Doing battle with prayer and fasting
I served four years in North Africa with my family as a missionary, teaching basic computer skills. My wife Georgina taught in the university, and my sister served as a doctor both in a private clinic and in the community. The country was majority Muslim, with an ever-widening gap between the rich and the poor. The corrupt police defrauded taxi drivers. Sanitation was almost non-existent. Sunday was a national working day. The situation called for desperate action. So, the Christian leaders prepared a comprehensive prayer list covering every possible national concern, and mobilized the few evangelical churches in the capital to begin 40 days of fasting and spiritual warfare.
The result of this fast was astonishing. In the same week we started praying about the corruption of the police, the taxi drivers went on strike. Upon investigation, the Government ordered the police off the roads immediately and the check-points were removed, to the relief of everyone. Also, in the week we were praying about the sanitation in the city, about 50 big refuse-collection trucks donated by Israel moved around the city clearing the refuse. Our final surprise came when the President announced the changeover to a Saturday-Sunday weekend. The country was making this change after 30 years of a Friday-Saturday weekend. This is the power of fasting, prayer and spiritual warfare.
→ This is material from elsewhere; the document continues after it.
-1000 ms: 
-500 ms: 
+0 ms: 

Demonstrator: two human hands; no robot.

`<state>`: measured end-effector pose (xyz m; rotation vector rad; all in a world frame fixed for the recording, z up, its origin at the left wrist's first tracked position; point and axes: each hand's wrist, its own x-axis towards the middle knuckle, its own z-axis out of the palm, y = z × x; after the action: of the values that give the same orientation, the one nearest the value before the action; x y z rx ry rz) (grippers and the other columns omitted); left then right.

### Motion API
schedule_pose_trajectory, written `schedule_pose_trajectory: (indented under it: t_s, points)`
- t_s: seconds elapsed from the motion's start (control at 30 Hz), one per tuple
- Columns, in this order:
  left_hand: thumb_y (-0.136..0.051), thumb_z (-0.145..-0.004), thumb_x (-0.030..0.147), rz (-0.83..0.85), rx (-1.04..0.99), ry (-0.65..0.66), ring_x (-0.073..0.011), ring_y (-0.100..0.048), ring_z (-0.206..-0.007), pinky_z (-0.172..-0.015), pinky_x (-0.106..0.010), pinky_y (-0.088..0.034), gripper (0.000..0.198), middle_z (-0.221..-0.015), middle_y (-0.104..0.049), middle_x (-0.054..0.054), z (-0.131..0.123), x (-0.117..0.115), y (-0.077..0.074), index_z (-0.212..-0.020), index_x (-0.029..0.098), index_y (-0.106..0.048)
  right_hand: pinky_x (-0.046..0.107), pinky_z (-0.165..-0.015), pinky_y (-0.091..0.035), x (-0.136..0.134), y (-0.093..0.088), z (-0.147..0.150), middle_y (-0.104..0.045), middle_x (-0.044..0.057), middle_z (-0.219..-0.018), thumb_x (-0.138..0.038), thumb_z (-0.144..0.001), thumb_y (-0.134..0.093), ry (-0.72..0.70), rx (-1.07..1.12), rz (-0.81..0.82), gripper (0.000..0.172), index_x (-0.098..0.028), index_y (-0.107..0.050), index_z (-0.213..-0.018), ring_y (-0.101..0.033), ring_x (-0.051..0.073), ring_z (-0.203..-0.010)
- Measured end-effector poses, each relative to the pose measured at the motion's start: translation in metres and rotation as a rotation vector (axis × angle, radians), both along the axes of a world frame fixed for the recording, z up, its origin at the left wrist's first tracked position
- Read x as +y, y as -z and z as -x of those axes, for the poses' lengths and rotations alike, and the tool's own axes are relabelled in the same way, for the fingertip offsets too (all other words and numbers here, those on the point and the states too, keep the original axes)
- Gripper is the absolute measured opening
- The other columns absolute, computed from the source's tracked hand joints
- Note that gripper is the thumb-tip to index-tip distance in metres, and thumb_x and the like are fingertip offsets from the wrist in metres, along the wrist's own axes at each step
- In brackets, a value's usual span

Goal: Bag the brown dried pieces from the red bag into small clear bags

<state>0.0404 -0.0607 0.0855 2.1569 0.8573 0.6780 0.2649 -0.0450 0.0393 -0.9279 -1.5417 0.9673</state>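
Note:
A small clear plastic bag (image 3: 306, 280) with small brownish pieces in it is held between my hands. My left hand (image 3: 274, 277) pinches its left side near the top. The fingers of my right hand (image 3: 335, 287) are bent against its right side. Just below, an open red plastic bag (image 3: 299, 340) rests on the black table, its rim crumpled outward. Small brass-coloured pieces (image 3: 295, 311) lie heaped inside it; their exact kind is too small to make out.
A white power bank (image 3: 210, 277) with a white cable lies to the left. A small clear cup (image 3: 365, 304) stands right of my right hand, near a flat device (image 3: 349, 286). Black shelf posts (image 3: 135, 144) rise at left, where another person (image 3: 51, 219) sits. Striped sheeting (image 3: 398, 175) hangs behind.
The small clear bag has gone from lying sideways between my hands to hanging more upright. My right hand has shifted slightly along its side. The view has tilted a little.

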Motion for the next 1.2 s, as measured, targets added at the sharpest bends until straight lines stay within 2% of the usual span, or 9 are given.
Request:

It is vital that every missionary in Africa is trained in spiritual warfare. There is power and authority in the name of Jesus. We need to keep this in mind and remember that the more equipped and experienced we are in spiritual warfare prayer, the more useful we shall be in mission.
Joseph F.K. Mensah and his wife, Georgina, live in Ghana, where they run Christlike Disciplemakers Movement Bible College. They have written a number of books, in support of their passion to make Christ-like disciples worldwide. They have five children and three grandchildren.